DATASET EXTRACT START

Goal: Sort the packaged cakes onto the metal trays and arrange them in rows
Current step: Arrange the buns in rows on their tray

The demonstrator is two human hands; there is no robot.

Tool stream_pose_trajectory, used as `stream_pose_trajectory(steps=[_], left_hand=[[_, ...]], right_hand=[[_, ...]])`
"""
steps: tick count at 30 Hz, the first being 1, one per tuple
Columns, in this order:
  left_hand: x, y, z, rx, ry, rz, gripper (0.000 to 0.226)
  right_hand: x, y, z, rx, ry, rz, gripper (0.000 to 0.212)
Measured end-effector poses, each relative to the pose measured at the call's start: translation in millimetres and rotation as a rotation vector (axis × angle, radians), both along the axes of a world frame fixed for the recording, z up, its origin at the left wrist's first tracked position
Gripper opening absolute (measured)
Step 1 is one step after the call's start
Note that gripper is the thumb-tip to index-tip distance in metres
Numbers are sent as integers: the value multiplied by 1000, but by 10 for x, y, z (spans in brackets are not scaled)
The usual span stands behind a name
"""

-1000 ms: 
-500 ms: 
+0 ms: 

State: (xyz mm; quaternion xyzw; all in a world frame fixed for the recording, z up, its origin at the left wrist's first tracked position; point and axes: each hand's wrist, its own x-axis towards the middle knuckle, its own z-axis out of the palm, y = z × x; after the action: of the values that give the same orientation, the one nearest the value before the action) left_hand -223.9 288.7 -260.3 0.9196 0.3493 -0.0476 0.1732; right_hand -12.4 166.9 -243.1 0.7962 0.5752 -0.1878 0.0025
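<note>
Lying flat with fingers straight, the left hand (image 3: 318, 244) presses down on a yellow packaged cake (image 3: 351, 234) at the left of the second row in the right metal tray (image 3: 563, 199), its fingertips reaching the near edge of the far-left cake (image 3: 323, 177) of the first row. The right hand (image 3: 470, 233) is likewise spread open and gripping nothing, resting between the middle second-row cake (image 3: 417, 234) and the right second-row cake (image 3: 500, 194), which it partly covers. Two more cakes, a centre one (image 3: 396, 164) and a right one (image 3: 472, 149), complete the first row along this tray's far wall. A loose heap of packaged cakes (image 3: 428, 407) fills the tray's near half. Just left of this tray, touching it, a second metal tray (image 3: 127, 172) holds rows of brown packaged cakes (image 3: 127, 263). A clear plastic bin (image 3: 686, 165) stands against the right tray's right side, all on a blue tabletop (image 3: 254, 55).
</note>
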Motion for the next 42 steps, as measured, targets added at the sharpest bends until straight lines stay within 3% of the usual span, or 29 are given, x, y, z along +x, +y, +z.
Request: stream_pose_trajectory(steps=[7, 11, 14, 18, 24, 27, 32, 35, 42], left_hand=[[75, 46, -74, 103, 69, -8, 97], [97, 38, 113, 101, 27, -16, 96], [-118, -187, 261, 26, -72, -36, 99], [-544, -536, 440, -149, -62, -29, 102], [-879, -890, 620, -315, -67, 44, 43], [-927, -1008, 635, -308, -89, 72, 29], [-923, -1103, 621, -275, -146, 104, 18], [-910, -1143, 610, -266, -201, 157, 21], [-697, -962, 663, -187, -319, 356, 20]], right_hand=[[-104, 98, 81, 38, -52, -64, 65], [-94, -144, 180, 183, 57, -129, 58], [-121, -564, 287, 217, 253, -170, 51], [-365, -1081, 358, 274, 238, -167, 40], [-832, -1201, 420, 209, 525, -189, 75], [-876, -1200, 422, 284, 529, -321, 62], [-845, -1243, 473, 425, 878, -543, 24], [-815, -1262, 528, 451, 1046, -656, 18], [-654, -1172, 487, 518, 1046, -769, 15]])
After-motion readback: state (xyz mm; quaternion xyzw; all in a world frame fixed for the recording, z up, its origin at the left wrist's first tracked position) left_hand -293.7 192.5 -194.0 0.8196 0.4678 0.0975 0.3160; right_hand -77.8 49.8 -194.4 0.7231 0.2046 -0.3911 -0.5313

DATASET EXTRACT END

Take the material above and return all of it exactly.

__OUTPUT FOR THIS EXERCISE__.
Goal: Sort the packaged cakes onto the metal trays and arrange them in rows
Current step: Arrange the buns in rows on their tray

The demonstrator is two human hands; there is no robot.

Tool stream_pose_trajectory, used as `stream_pose_trajectory(steps=[_], left_hand=[[_, ...]], right_hand=[[_, ...]])`
"""
steps: tick count at 30 Hz, the first being 1, one per tuple
Columns, in this order:
  left_hand: x, y, z, rx, ry, rz, gripper (0.000 to 0.226)
  right_hand: x, y, z, rx, ry, rz, gripper (0.000 to 0.212)
Measured end-effector poses, each relative to the pose measured at the call's start: translation in millimetres and rotation as a rotation vector (axis × angle, radians), both along the axes of a world frame fixed for the recording, z up, its origin at the left wrist's first tracked position
Gripper opening absolute (measured)
Step 1 is one step after the call's start
Note that gripper is the thumb-tip to index-tip distance in metres
Numbers are sent as integers: the value multiplied by 1000, but by 10 for x, y, z (spans in brackets are not scaled)
The usual span stands behind a name
"""

-1000 ms: 
-500 ms: 
+0 ms: 

State: (xyz mm; quaternion xyzw; all in a world frame fixed for the recording, z up, its origin at the left wrist's first tracked position; point and axes: each hand's wrist, its own x-axis towards the middle knuckle, its own z-axis out of the palm, y = z × x; after the action: of the values that give the same orientation, the one nearest the value before the action) left_hand -223.9 288.7 -260.3 0.9196 0.3493 -0.0476 0.1732; right_hand -12.4 166.9 -243.1 0.7962 0.5752 -0.1878 0.0025
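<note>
Lying flat with fingers straight, the left hand (image 3: 318, 244) presses down on a yellow packaged cake (image 3: 351, 234) at the left of the second row in the right metal tray (image 3: 563, 199), its fingertips reaching the near edge of the far-left cake (image 3: 323, 177) of the first row. The right hand (image 3: 470, 233) is likewise spread open and gripping nothing, resting between the middle second-row cake (image 3: 417, 234) and the right second-row cake (image 3: 500, 194), which it partly covers. Two more cakes, a centre one (image 3: 396, 164) and a right one (image 3: 472, 149), complete the first row along this tray's far wall. A loose heap of packaged cakes (image 3: 428, 407) fills the tray's near half. Just left of this tray, touching it, a second metal tray (image 3: 127, 172) holds rows of brown packaged cakes (image 3: 127, 263). A clear plastic bin (image 3: 686, 165) stands against the right tray's right side, all on a blue tabletop (image 3: 254, 55).
</note>
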Motion for the next 42 steps, as measured, targets added at the sharpest bends until straight lines stay within 3% of the usual span, or 29 are given, x, y, z along +x, +y, +z.
Request: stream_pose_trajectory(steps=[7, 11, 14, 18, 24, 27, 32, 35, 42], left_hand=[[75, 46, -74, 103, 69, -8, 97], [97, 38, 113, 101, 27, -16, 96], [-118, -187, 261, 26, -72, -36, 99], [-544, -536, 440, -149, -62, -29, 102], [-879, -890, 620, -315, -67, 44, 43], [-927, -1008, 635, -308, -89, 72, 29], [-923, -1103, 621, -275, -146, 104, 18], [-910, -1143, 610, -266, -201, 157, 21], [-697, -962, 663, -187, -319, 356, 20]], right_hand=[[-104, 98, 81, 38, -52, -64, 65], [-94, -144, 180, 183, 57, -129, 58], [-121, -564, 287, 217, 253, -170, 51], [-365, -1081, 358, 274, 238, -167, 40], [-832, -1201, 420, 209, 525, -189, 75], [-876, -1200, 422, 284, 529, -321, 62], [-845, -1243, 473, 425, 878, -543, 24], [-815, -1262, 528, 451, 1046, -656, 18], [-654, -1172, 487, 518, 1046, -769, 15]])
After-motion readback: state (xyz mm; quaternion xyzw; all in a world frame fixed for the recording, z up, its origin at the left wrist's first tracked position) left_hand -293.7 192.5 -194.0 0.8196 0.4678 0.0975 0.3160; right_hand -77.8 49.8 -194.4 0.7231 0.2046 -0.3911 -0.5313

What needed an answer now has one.